Using the entries below, copy out all lines where "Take" is found.

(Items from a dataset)
====================
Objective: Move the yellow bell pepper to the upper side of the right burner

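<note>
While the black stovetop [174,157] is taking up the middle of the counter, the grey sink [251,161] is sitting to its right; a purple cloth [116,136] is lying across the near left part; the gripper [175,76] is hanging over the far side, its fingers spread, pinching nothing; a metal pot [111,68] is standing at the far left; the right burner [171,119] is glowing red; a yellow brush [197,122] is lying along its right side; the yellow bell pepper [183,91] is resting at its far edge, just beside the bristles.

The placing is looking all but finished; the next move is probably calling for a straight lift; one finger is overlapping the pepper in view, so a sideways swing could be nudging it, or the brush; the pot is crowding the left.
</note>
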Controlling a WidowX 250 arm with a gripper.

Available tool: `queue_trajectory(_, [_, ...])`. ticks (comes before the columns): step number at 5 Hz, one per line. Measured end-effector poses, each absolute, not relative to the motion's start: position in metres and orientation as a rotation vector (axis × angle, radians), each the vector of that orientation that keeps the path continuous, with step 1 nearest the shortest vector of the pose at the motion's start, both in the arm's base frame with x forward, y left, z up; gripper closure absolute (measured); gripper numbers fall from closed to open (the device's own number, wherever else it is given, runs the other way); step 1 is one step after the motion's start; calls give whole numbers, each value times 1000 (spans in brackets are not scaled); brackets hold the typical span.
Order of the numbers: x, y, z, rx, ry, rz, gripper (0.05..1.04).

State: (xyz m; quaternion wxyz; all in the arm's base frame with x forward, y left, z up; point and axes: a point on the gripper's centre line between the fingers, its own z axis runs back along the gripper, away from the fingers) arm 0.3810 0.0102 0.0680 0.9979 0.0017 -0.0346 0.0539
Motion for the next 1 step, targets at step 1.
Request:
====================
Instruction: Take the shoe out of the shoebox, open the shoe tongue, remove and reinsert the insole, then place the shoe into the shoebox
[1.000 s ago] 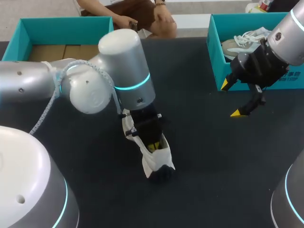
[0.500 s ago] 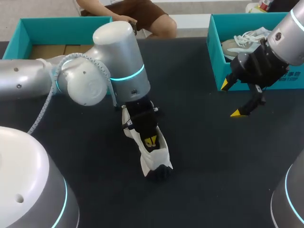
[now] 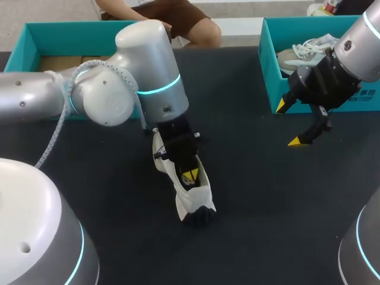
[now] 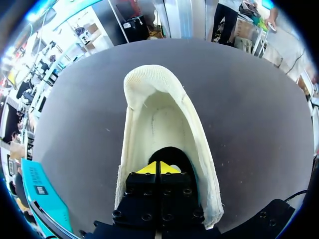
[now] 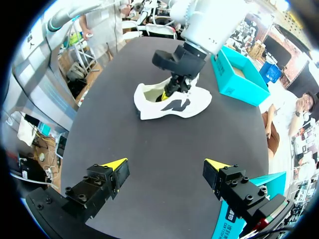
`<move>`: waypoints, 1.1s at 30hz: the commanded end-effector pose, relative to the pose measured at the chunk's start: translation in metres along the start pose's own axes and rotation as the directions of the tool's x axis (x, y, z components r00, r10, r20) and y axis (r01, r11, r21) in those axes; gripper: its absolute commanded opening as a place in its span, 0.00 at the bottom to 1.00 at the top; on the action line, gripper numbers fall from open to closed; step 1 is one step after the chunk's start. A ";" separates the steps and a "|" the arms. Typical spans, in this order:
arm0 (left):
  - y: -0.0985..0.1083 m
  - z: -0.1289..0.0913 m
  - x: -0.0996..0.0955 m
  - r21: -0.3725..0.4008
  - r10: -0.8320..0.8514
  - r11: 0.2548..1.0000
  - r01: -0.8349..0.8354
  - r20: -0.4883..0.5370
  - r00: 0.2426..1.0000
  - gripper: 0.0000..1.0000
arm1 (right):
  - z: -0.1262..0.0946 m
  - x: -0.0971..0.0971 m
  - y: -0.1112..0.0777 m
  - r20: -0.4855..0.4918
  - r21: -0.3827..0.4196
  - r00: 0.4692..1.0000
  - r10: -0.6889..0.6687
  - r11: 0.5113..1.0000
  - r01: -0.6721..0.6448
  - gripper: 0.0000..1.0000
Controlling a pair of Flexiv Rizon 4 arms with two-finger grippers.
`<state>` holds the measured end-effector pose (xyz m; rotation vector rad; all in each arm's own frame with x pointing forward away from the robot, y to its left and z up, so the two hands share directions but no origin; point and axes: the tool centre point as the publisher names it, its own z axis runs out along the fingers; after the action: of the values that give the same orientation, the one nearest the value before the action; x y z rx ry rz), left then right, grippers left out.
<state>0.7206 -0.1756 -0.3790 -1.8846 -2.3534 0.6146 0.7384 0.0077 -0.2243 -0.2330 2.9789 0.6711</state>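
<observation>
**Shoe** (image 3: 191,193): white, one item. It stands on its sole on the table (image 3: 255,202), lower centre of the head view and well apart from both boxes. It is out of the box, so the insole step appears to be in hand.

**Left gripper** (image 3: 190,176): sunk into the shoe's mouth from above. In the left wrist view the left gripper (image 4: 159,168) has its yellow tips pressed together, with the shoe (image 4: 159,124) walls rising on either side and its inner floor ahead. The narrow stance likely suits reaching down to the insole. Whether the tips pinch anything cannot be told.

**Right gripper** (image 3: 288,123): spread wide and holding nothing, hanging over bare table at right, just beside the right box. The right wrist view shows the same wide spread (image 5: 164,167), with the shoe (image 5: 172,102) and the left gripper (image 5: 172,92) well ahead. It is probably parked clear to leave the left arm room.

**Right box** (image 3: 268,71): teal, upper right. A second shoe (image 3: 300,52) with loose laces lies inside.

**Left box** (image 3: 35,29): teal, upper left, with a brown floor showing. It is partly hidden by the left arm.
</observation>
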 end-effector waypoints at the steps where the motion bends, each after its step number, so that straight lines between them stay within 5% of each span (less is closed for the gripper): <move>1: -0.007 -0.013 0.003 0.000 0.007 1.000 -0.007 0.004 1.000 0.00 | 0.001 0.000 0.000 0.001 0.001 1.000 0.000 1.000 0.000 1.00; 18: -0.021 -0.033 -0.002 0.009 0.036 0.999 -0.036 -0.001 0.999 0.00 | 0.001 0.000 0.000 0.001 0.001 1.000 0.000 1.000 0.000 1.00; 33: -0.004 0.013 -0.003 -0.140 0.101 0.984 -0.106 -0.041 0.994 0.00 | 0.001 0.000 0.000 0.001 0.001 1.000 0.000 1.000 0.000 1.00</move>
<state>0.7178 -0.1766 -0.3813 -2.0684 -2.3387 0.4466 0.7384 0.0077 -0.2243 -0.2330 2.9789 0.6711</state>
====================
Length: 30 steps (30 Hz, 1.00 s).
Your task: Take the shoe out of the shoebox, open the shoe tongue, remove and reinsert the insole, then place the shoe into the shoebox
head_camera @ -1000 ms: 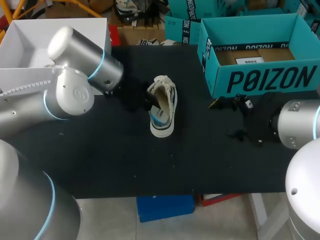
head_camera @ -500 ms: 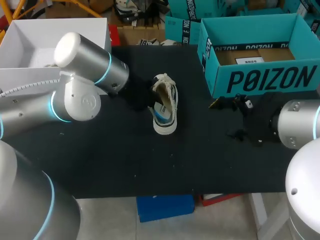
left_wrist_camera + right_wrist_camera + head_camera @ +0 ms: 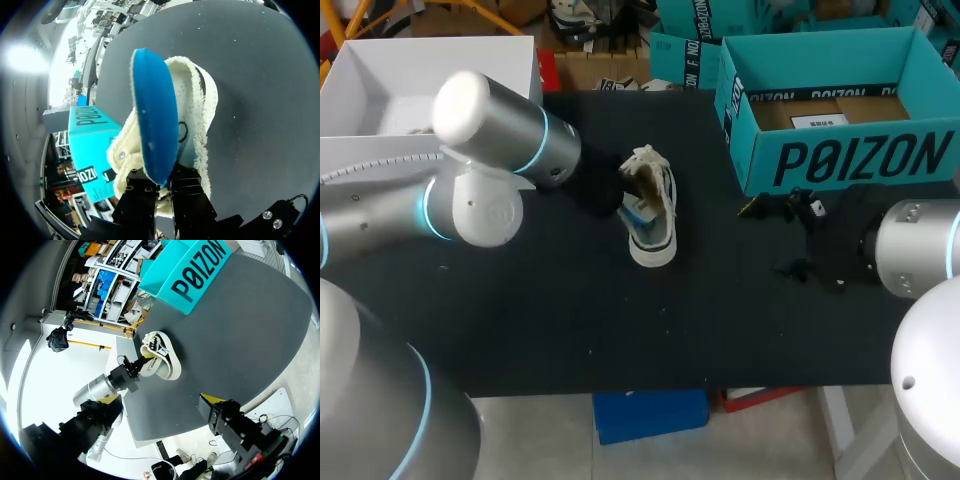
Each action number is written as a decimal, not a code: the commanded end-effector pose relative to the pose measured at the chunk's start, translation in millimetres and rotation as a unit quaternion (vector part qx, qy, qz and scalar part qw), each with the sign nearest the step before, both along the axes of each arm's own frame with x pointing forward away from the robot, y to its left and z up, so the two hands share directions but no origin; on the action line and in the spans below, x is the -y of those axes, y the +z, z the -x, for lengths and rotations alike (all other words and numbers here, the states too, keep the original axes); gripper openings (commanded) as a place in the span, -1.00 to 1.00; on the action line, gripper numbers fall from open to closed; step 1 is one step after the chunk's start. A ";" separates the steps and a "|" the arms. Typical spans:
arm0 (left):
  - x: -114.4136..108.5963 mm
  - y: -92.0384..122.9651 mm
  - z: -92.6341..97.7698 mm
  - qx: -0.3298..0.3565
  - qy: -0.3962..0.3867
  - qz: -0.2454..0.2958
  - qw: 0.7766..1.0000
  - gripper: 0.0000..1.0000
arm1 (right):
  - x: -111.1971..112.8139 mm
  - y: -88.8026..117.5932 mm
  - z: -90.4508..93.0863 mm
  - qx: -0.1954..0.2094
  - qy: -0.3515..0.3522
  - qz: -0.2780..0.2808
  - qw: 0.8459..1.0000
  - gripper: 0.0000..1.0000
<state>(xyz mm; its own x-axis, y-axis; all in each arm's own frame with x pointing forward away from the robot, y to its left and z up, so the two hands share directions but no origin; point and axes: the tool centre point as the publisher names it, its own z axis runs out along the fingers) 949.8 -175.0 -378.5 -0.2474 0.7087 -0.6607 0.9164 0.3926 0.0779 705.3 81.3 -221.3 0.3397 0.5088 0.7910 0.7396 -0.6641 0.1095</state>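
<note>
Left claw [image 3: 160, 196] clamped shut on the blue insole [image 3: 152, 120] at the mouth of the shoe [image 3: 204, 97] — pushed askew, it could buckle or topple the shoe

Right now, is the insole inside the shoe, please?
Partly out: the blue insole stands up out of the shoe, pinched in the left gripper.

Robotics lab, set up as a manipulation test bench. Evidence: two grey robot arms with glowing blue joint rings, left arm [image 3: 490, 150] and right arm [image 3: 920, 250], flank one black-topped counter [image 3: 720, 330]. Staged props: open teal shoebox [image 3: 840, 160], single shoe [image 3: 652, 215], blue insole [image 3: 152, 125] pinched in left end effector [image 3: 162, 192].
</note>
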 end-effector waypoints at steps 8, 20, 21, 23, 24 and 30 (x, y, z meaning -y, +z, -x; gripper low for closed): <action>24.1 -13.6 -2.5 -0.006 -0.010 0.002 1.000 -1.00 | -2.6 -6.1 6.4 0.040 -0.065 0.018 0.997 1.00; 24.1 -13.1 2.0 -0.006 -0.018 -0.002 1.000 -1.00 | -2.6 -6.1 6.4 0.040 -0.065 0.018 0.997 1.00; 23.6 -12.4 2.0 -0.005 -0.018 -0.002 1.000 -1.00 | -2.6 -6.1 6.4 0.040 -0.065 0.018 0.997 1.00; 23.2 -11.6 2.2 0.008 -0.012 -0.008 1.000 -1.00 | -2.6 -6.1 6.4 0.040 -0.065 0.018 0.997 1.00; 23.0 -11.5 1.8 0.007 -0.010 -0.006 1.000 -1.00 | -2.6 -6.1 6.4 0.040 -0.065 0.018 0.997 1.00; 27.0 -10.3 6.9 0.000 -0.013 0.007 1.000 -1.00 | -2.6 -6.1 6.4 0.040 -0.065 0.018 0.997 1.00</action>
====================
EXERCISE RESULT:
Instruction: Take the shoe out of the shoebox, open the shoe tongue, remove and reinsert the insole, then place the shoe into the shoebox
Your task: Take the shoe out of the shoebox, open the shoe tongue, remove and reinsert the insole, then place the shoe into the shoebox

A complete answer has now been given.